# Pompano: Need Info



## GoVols (Jun 18, 2008)

I have never caught a pompano surf fishing in Destin on my annual trips. What is the story on this fish? Are they good to eat? Are the fun to catch?? If they are good to eat what is the best way to prepare them?? There is a TON of talk about pompano on here but would like to know why everybody is so crazy about them.


----------



## flukedaddy (Apr 11, 2009)

They are great to eat and tough fighters, allot of people target them specifically, use 10 to 15 lb, get some sand fleas from local bait and tackle, small hooks, I use a double drop rig, weight at the bottom and 2 hooks up to a swivel weight depends on seas and current, avoid pre made set ups make your own with same test or flourocarbon for better hook up ratio, I would have some pvc to stick in the sand for rod holder as well, I prefer circle hooks small wide gap. Also a good idea to hook your fleas in the digger or they will bury up. hope this helps and good luck
Hope this helps wasnt sure what level you fish when visiting


----------



## GoVols (Jun 18, 2008)

flukedaddy said:


> They are great to eat and tough fighters, allot of people target them specifically, use 10 to 15 lb, get some sand fleas from local bait and tackle, small hooks, I use a double drop rig, weight at the bottom and 2 hooks up to a swivel weight depends on seas and current, avoid pre made set ups make your own with same test or flourocarbon for better hook up ratio, I would have some pvc to stick in the sand for rod holder as well, I prefer circle hooks small wide gap. Also a good idea to hook your fleas in the digger or they will bury up. hope this helps and good luck
> Hope this helps wasnt sure what level you fish when visiting


Thank you for the post. I will need to do some research on how to make the rig, since my first instinct is to by a pre rigged one at a store. I am not sure if I will have time to catch some sand fleas but if anybody around Destin has them available pretty fresh that would be great. As far as sand flea anatomy I am not sure where to hook them up. You mentioned the digger but that is Greek to me.

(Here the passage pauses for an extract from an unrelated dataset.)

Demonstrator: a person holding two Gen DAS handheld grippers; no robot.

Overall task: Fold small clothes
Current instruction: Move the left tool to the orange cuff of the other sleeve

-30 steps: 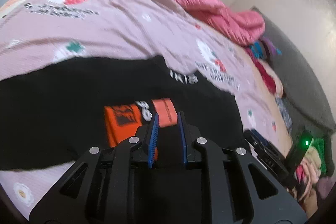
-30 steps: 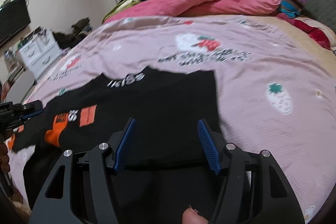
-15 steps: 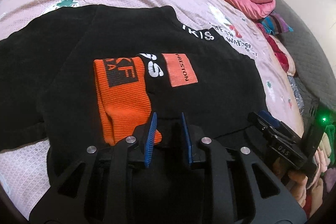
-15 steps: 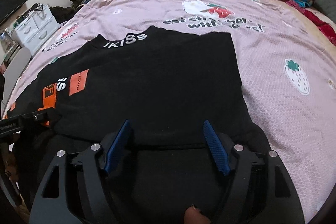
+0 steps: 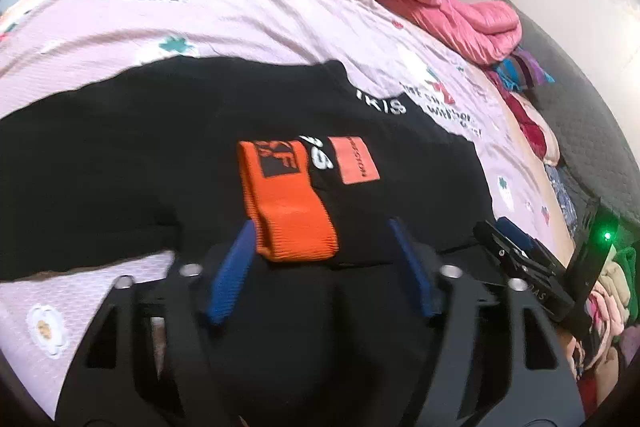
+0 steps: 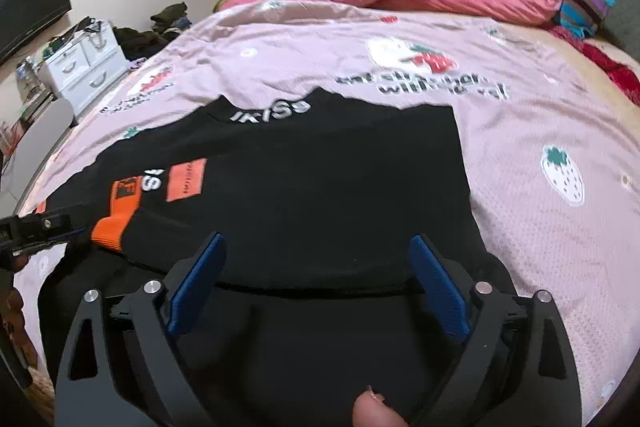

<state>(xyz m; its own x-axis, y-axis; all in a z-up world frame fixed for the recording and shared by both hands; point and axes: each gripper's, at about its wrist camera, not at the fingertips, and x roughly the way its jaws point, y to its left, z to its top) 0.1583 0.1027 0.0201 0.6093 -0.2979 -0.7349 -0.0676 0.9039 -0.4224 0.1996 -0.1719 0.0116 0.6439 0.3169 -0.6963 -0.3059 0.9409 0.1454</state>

My focus is shark fishing from the surf which entails time spent catching ladyfish for bait. I want to spend some time catching pompanos, but it seems like a lot of work.


----------



## flukedaddy (Apr 11, 2009)

Not allot of work for the meat you get will definetly beat any shark as far as table quality, you will be rewarded, sand flea digger is on bottom side in rear they move in reverse when set down thats how the dig as well, it is a pointy looking thingamajig.... just make sure it is obstructed or he will just dig in dirt and hide, rig is easy ask someone at local like half hitch or other not to familiar with destin, I am sure they will explain in more detail... Put 2 hooks through eyes put weight on bottom hooks will slide up and down line, after weight go up about 6 inches grab bottom hook pull a loop go around main line make a regular box knot do this twice, then go up to next hook, about a foot, enough room to not tangle with bottom hook, and repeat, probally sounds tougher than it is haha. sorry Just use one rod while your hunting ladys, stick it in rod holder with circle and sit back and wait, I usally check about every 20 minutes without a bite


----------



## GoVols (Jun 18, 2008)

If anybody has some pics of a pompano rig that would be great!


----------



## kingfisher27 (Dec 1, 2009)

Probably the best tasting fish in the ocean.


----------



## kingfisher27 (Dec 1, 2009)

Then you put it in the cooler.


----------



## kingfisher27 (Dec 1, 2009)

Then cook! I like the bigger floats/ beads on my rigs. From what I've read Pomps eat mainly by sight along the coast and my take is that the brighter/bigger the rig the better chance you have of the Pomps chewing it.


----------



## GoVols (Jun 18, 2008)

Awesome...too bad I can't taste the fish in the picture


----------



## GoVols (Jun 18, 2008)

Are they an elusive fish or are they pretty easy to find and abundant?


----------



## Charlie2 (Oct 2, 2007)

*Pompano*

It's called Location. If you fish the right spots, you''ll catch fish.If not; you may as well fish in your bathtub.

Of course, you can catch them sometime in the guts, but the really good spots are the runoffs; either on the first and second bars. C2


----------



## GoVols (Jun 18, 2008)

Charlie2 said:


> It's called Location. If you fish the right spots, you''ll catch fish.If not; you may as well fish in your bathtub.
> 
> Of course, you can catch them sometime in the guts, but the really good spots are the runoffs; either on the first and second bars. C2


Hopefully there will be some other species in the surf to keep my interest if the pompano are not biting.


----------



## Bump_N_Twitch (Mar 4, 2011)

if you come down later in the summer you can get plenty of action catching ladyfish haha


----------